Services For Education
Transferred music tuition online during the pandemic
The pandemic posed massive challenges for all charities, but when your entire service model depended on in-person tutoring and engagement, it really was an existential moment. For Services For Education, which provides music tutelage to 38,000 children in Birmingham each week, as well as running ensembles, concerts and community choirs, the first lockdown saw all its delivery channels shut off.
Music can have a profound impact on mental health and emotional wellbeing, and the trustees at the charity strongly believed that stopping its services would be a dereliction of duty that could have devastating effects on the lives of young people in the Midlands. In short, they felt that the show must go on.
This involved a colossal effort by the charity’s teaching and technical staff to shift services to the digital realm. In the first 10 weeks of lockdown, Service For Education completed 540 hours of recording sessions, involving 197 music teachers and 144 hours of editing, with some 800 video tutorials and 380 hours of tuition made available online.
Individual virtual lessons replaced face-to-face activities to support learning for children and parents, and by the third lockdown, the charity was hosting 30,000 online music lessons, with more than 15,000 children participating in online whole-class instrumental teaching. Concerts also were conducted virtually involving over 2,000 young people performing 96 pieces with more than 10,000 views online.

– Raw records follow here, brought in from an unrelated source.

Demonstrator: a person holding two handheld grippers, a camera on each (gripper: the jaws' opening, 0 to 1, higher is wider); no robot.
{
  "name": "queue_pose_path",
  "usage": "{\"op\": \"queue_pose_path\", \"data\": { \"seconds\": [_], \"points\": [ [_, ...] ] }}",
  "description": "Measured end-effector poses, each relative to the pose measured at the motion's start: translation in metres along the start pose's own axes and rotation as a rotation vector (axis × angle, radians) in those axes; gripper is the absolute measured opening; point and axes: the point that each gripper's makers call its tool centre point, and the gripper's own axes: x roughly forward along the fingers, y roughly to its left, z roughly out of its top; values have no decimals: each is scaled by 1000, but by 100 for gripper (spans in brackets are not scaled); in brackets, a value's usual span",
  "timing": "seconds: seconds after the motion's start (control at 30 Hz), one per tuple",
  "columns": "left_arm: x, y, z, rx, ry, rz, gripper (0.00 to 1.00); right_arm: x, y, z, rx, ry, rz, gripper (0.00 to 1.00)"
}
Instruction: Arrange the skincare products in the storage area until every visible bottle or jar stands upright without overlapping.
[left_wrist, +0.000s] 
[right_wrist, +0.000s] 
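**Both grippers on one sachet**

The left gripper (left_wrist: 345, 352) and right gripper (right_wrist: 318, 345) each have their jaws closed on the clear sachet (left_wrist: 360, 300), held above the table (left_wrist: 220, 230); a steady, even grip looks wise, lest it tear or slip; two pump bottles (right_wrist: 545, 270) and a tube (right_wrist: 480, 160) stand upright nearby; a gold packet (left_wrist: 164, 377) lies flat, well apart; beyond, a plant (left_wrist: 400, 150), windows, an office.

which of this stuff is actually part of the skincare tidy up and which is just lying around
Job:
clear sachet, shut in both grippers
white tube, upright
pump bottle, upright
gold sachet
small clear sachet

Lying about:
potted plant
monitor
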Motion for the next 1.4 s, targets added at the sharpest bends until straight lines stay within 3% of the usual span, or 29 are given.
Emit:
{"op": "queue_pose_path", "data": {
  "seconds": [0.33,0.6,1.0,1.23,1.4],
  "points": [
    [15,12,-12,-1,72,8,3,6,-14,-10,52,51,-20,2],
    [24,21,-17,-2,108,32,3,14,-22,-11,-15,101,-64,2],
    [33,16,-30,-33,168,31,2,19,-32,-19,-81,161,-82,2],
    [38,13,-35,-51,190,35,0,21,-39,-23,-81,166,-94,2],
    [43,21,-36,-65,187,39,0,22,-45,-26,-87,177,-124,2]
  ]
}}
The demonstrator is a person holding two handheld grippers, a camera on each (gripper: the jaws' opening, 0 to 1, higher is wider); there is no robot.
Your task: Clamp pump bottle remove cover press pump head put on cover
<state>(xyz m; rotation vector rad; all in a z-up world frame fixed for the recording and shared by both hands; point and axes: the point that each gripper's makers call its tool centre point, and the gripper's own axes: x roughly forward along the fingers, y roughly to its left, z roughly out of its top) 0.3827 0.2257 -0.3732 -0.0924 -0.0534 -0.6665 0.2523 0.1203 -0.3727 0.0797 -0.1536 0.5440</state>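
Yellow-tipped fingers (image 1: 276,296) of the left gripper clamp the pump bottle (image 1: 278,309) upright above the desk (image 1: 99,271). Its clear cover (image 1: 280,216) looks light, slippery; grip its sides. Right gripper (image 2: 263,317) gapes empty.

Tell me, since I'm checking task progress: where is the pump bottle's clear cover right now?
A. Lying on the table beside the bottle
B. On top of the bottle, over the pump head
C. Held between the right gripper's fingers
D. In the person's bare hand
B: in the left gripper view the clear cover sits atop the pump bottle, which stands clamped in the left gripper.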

The pandemic provided the charity with the impetus to accelerate a three-year plan to develop the country’s largest online music education resource to support schools and pupils during and post-lockdown. And by utilising its staff instead of furloughing them, Services For Education was able to continue the delivery of services and create a virtual resource with a global reach that is both sustainable and scalable.
Charity Awards judge Sarah Ellis said Services For Education had successfully pivoted its business model in response to the pandemic in a way that maintained its artistic values and principles, and which could be modelled by many organisations in the sector.
“Don’t underestimate the challenge of the pivot for organisations that have never had to use those tools before with those stakeholders,” she said. “I’ve seen a lot of these projects being tokenistic…. but I believe there is a permanency around this project.”
Awards judge Sharika Sharma added that the charity’s work demonstrated strong impact.